A watch winder is a great way of keeping your automatic watch wound and keeping the main spring at optimal performance. I have been using a Orbita Belino watch winder for over 11 years now on my Rolex Serti Sub. My Rolex has been either on my wrist or in the winder for its entire 11 year life. My Rolex keeps the same +3 seconds a day today as it did when new and the watch has never been opened up. So you could say I am a advocate for using a* good *watch winder set at its *proper* setting.

Not all watch winders are the same quality. Poorly made watch winders have been shown to magnetize the watches main spring over time. You will not be happy if that happens. Stick with a quality brand winder like Orbita, Wolf, etc... You can find a great single winder from these companies for under $300.00 dollars. Consider it a investment for your much more expensive automatic watch.

Most watches we all have like Omega Rolex,etc,... are best suited for a bi directional winder that is programmable for the amount of turns per day. Bi directional means that every time the winder cycles on, it turns in a different direction. Turns Per Day is how many full revolutions the winder turns in a 24 hour period. The magic number of TPD for most watches like a Submariner or Planet Ocean is about 650TPD.

Another side benefit of a watch winder is its effectiveness in showing any issues in a new watch. Best to find out if your movement is in 100% working order when new and under warranty. A winder will exercise the movement much more effectively to show any defects in the movement like stoppage issues or accuracy problems.

Most people dont understand how to use a watch winder correctly, I didnt at first.

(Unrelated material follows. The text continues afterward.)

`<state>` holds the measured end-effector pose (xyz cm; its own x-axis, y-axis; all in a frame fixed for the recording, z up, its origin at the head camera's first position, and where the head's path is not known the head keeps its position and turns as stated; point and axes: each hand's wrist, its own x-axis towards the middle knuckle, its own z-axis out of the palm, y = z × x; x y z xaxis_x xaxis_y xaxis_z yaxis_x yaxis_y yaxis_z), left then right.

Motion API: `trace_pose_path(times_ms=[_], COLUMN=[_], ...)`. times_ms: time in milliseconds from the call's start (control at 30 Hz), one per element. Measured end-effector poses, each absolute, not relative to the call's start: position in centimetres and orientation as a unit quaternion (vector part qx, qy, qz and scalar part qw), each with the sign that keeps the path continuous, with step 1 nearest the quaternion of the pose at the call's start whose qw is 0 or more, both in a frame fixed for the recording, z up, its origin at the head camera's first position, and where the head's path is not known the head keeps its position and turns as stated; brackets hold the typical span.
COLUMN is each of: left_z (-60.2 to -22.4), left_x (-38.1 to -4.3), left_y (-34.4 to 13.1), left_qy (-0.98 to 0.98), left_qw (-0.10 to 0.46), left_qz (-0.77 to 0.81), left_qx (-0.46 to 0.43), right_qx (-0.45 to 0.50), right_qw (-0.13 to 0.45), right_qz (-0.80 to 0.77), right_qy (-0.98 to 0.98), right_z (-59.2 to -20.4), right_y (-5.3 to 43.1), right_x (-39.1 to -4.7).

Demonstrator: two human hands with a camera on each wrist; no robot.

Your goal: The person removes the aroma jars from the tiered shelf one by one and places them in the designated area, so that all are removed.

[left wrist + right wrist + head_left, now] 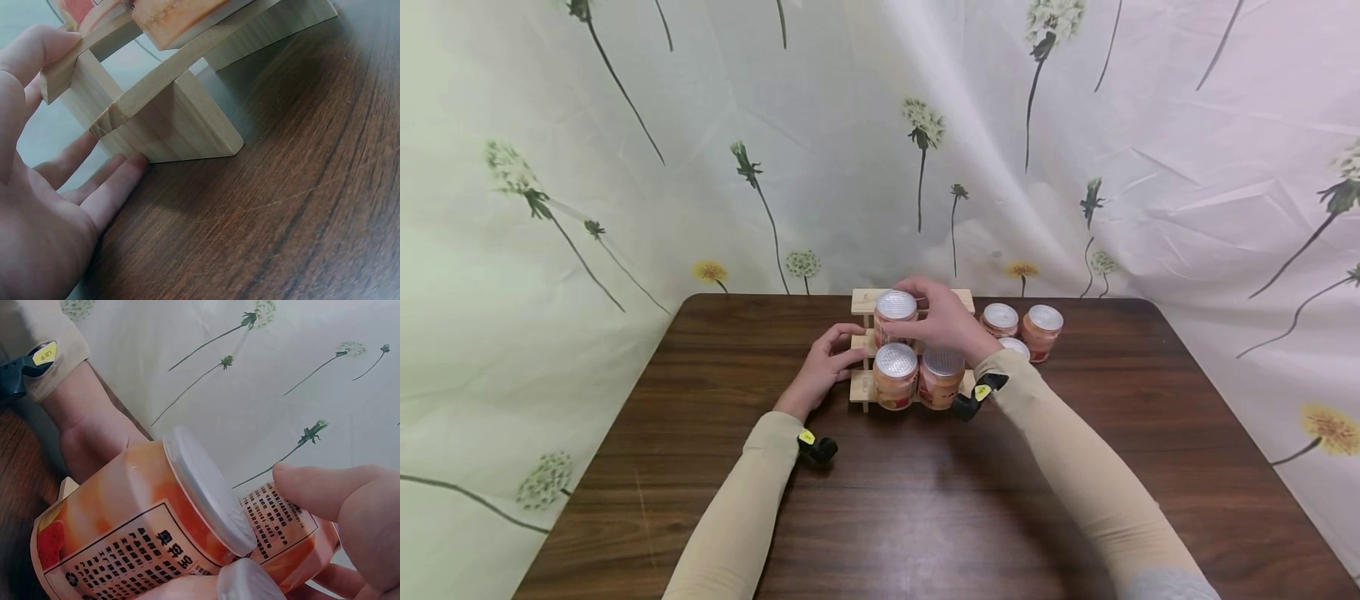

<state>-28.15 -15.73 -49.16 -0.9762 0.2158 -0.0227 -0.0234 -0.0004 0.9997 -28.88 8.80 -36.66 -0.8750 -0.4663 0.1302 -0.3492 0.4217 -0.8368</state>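
A three-tier wooden rack [860, 386] stands near the table's far edge. My left hand [820, 372] holds its left end; in the left wrist view the thumb rests on a slat [59, 78] and fingertips touch the side panel [169, 128]. With thumb and fingers, my right hand [947, 321] grips a jar of orange-coloured fruit [896, 308] upright at the middle tier. That gripped jar [281, 531] shows its printed label in the right wrist view. On the front tier, a left jar [895, 379] and a right jar [942, 382] sit side by side.
Right of the rack stand several more jars, including a far-right jar [1042, 332] and one partly hidden by the right wrist, its lid [1015, 347] showing. The dark wooden table [880, 517] meets a dandelion-patterned curtain [850, 167] behind.
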Motion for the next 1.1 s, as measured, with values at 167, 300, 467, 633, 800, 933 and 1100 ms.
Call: trace_pose_path(times_ms=[167, 300, 467, 633, 800, 933, 1100], left_z=[-49.3, -49.3, -49.2, -49.2, -49.2, -49.2, -49.1], left_x=[-28.2, -28.2, -28.2, -28.2, -28.2, -28.1, -28.0], left_y=[-15.8, -15.7, -15.7, -15.7, -15.7, -15.6, -15.6], left_qy=[0.703, 0.704, 0.705, 0.709, 0.712, 0.710, 0.711], left_qw=[0.081, 0.083, 0.085, 0.082, 0.080, 0.079, 0.079], left_qz=[0.704, 0.702, 0.701, 0.698, 0.695, 0.697, 0.696], left_qx=[0.070, 0.064, 0.063, 0.060, 0.060, 0.060, 0.063], right_qx=[-0.230, -0.221, -0.206, -0.199, -0.195, -0.197, -0.198], right_qw=[0.054, 0.050, 0.045, 0.038, 0.029, 0.017, 0.000], right_qz=[-0.491, -0.500, -0.504, -0.523, -0.557, -0.583, -0.600], right_qy=[0.839, 0.836, 0.837, 0.828, 0.807, 0.788, 0.775], right_z=[-36.7, -36.8, -36.8, -36.5, -36.2, -35.8, -35.0], right_y=[8.7, 8.7, 9.0, 9.2, 9.5, 9.9, 10.5], right_x=[-28.8, -28.7, -28.5, -28.5, -28.3, -28.1, -28.0])
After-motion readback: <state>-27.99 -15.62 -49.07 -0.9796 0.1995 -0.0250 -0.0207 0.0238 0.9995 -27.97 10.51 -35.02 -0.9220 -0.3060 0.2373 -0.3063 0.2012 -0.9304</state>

_*If set correctly*_, a winder will keep the main spring exactly wound at the point when you put it in the winder. It will not "wind-up" the watch if set correctly to the watches specific TPD setting. I repeat...._* "It will not "wind-up" the watch if set correctly."
*_
Many people do not understand this point. If you have your winder set at 650TPD and put a watch that is not fully wound in it for a few days. When you remove the watch from the winder, the watch will NOT be fully wound. The best way to use a watch winder for long periods of time is to manually wind the watch up first, then place the watch in the winder. If you do it this way for daily or long turn use, you will never have to touch your crown. Your watch will come off of the winder and on to your wrist at its optimal main spring tension. At the end of the day, take your watch off and place it on the winder and it should be right where you left it the next morning. I have done this for 11 years with the same watch and its accuracy and reliability has been flawless.

The mistake many watch owners do is set their winders Turn Per Day too high. Sure it will wind your watch up but it will also have your internal clutch slipping every time the watch winder is activated....*Bad Idea. *You want your watch running at the top 3/4 of its main spring all the time either on your wrist or in the winder. This will not cause any needless wear on the clutch.

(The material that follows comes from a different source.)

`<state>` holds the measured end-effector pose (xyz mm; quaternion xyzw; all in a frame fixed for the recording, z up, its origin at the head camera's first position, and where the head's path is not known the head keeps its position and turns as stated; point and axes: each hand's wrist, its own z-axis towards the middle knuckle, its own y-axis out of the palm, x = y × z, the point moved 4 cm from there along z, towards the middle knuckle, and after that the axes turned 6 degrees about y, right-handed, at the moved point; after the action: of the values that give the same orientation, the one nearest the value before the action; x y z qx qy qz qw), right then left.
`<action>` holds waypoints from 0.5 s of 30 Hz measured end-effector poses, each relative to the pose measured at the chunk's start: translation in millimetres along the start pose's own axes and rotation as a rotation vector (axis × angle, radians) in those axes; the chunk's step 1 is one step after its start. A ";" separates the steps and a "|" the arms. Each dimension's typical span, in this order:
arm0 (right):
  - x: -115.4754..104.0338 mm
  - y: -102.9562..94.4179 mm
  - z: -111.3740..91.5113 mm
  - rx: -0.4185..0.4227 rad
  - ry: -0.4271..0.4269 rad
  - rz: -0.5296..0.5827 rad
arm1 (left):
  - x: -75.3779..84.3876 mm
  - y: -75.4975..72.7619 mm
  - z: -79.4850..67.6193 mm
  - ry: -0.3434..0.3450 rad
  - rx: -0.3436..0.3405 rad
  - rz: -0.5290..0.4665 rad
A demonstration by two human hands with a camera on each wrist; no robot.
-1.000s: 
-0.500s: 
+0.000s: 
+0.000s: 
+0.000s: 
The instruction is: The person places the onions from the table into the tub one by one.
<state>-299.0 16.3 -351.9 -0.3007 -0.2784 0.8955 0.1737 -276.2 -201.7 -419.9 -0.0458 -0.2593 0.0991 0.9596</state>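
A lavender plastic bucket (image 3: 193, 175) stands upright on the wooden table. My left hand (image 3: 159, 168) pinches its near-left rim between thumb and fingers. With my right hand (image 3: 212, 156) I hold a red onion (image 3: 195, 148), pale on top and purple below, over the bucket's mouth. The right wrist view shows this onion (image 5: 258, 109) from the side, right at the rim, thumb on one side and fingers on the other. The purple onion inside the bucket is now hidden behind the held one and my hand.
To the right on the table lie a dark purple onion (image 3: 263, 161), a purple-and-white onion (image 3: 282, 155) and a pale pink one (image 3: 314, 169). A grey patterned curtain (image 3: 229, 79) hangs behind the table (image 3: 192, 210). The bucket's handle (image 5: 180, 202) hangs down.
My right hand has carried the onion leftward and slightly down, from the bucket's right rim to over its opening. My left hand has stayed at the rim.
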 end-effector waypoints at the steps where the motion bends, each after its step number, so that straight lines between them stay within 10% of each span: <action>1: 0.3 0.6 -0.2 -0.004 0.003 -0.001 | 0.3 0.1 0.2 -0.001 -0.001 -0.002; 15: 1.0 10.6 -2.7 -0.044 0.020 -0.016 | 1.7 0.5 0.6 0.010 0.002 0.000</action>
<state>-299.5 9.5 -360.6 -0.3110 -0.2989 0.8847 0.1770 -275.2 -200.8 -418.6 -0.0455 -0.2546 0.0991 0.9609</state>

Thats pretty much it. Buy a good winder now and it and your watch should last a long time.


----------



## KatGirl

Thanks, Mystro. Very informative. I have a "Rocket Red Box" quad winder ( Two doubles, side by side, in one box) It has 3 settings: clockwise, counterclockwise, and Bidirectional, and separate switches for each side. I can't set the TPD, but the setting I use (Bidirectional) is preset to provide 672 TPD, so....I guess I'm good. One thing I've never been able to figure out is, exactly what makes a watch winder a "quality" watch winder? I know with mine, the cost is mainly in the _real wood_ used in the box itself:








KAT


----------



## mt1tdi

I got an Orbita Siena 3 winder in Dec 2010. Love the winder but I have an issue and will eventually get to having it serviced. After I bought the winder I decided to get my SMP1200. I emailed Orbita beforehand and was assured that the winder could handle it. About a month or so ago I noticed the winder was rotating slower on the spindle where I always wind the Ploprof and only the Ploprof. Heavy watches are ok, but having the weight off center is not a good thing. I'm not sure how quality is determined with these things. I think a large watch would require a winder that could rotate a watch as close to 90degrees as possible but allowing the rotor to spin. The regular 45 degree orientation puts too much strain


----------



## Mystro

Quality watch winders have a shielded motor that will not let its copper spool transfer a magnetic field to your watch . Quiet is another tip off. Quiet is subjective but generally the motor shouldn't grind or whine when operating. A good winder should last 20 years easily. Most inexpensive winders are generically preprogrammed for around 650 TPD. This is the most common setting and works on most main stream watches. If you have a Rolex Daytona or other chronograph, they typically require at least 750 TPD to keep them fully wound.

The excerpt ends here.